Technology should always be framed to its smallest and most limited capabilities. If by chance they find surprising uses for it in the process, great. This was also the case in the last few days as it seems that applications such as WhatsApp and other instant messages have made it possible to share a location in real time and help some brave survivors reach safety. But large parts of the technology sector - with the encouragement of the resource-depleted state and creative thinking - are pushing for a general concept that the person with technology will win, that the world they are developing is a net positive force.
The problem with this concept is that it includes many ethical flaws (such as having a world-destroying weapon that there is no moral justification for using), but more than that, it includes an exaggerated promise regarding a technology that will provide a complete, proper solution or that definitely serves the purpose for which it was intended. But in practice this is a partial answer, which reduces attention, reduces imagination and the ability to solve problems in a complex and holistic way.

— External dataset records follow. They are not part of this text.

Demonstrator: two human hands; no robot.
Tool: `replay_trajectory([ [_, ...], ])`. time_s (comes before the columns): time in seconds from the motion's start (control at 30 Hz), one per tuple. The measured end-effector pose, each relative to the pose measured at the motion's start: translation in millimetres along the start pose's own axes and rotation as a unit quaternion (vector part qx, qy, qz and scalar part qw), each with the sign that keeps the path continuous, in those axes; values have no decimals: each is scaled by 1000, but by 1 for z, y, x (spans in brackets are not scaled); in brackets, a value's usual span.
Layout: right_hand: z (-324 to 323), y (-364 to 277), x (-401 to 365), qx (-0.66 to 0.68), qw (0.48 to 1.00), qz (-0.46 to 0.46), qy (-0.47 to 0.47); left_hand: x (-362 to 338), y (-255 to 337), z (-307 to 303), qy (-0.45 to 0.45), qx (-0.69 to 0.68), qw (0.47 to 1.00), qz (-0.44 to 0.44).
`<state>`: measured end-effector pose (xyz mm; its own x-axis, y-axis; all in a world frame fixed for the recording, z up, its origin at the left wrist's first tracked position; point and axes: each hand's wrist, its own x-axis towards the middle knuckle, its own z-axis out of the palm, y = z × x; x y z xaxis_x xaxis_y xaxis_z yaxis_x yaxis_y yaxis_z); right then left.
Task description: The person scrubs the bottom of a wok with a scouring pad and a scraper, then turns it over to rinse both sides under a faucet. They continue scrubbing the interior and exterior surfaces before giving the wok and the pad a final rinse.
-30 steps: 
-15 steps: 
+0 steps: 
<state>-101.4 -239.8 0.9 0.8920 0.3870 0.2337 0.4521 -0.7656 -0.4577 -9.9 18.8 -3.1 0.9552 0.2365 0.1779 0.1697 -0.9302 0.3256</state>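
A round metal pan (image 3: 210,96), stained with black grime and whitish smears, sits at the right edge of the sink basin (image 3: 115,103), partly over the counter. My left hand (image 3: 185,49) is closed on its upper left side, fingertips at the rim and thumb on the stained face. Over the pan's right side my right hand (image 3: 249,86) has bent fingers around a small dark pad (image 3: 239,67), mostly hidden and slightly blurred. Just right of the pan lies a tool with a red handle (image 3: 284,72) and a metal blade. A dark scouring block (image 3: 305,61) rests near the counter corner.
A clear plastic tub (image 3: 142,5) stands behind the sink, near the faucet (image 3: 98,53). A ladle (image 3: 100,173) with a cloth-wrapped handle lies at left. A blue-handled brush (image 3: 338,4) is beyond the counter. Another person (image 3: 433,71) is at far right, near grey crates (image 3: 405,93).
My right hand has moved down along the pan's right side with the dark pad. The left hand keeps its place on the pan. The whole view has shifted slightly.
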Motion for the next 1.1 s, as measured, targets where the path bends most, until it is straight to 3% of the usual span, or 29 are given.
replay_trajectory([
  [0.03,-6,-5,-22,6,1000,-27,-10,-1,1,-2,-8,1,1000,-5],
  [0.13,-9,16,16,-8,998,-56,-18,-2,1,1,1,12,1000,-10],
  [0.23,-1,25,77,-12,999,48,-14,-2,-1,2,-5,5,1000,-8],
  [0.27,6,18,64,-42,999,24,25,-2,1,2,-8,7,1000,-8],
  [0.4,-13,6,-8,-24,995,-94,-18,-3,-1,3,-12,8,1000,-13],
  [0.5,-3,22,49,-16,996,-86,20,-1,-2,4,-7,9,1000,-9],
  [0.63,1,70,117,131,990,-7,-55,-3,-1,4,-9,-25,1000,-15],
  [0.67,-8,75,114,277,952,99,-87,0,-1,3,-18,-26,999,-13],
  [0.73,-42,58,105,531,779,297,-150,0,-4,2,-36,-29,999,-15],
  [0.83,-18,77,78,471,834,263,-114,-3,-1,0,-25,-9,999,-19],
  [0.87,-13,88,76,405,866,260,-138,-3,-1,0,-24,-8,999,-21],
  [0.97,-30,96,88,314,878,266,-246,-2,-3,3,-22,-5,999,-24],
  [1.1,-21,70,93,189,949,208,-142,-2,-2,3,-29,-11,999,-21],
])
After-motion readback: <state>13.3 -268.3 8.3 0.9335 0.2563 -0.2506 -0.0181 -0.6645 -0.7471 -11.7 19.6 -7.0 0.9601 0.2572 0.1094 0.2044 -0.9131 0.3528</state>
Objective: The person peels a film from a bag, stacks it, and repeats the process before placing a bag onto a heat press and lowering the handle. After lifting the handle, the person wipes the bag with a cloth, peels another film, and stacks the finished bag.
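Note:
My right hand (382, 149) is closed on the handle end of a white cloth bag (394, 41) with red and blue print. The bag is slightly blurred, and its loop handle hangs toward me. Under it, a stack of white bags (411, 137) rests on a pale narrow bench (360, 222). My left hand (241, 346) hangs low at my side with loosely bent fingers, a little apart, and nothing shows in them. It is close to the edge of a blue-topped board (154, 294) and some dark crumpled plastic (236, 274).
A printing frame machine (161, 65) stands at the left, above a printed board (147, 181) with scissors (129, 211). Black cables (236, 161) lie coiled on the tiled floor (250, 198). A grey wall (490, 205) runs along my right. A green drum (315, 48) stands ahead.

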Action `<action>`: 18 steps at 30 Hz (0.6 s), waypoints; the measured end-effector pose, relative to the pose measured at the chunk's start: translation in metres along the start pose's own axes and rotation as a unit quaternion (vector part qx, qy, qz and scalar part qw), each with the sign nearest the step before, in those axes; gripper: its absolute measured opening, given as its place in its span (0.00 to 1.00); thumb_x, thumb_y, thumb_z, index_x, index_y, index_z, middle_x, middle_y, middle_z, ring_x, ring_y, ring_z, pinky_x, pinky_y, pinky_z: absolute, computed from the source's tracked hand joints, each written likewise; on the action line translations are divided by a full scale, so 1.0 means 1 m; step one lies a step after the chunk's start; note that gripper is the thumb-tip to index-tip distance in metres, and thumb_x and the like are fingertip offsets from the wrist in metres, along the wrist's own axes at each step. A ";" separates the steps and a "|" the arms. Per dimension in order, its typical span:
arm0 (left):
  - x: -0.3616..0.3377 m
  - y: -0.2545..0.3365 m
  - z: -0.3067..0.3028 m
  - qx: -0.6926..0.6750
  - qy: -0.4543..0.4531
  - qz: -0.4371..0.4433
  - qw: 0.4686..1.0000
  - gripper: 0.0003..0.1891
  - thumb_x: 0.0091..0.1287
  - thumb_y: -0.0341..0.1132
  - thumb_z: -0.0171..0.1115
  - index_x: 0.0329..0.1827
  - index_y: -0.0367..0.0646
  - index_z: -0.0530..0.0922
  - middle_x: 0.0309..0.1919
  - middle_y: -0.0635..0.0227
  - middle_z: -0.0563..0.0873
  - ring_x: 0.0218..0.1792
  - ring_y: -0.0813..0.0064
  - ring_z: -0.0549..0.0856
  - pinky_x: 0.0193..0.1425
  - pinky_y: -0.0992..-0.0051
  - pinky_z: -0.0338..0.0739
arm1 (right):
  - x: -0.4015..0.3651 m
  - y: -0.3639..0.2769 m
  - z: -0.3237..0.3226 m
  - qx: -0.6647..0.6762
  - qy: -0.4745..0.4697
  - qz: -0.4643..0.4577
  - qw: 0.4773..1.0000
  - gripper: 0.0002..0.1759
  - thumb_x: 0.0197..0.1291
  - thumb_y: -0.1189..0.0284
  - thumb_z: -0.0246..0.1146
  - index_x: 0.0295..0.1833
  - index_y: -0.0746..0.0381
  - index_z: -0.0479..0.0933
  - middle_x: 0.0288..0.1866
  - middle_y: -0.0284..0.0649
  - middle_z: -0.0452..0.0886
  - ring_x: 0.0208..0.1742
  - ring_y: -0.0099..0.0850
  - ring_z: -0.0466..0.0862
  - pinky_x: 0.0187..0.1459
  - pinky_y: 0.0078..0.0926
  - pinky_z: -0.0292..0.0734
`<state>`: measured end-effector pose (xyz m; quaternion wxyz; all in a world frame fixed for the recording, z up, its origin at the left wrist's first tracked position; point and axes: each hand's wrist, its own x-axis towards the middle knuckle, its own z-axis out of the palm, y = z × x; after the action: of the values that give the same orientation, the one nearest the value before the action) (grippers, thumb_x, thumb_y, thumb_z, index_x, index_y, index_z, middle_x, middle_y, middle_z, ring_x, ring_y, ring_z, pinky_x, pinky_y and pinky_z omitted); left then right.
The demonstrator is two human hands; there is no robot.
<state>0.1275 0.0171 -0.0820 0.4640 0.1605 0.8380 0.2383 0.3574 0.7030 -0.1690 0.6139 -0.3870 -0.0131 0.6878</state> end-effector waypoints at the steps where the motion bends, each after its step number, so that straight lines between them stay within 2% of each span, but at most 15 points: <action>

The great gap between what we have come to know of the spectacular technological capabilities of the Israeli security system, and the collapse of the defense mechanisms on Saturday that allowed Hamas to succeed in its murderous spree, did not happen by chance. "Great achievements often carry with them the seeds of future failures," said nuclear scientist Philip Abelson in 1969. Abelson took part in the Manhattan Project to develop the atomic bomb and he recognized 50 years ago that prolonged technological excellence "brings indifference and even contempt for it", and warned that "technology cannot rescue society from unlimited folly".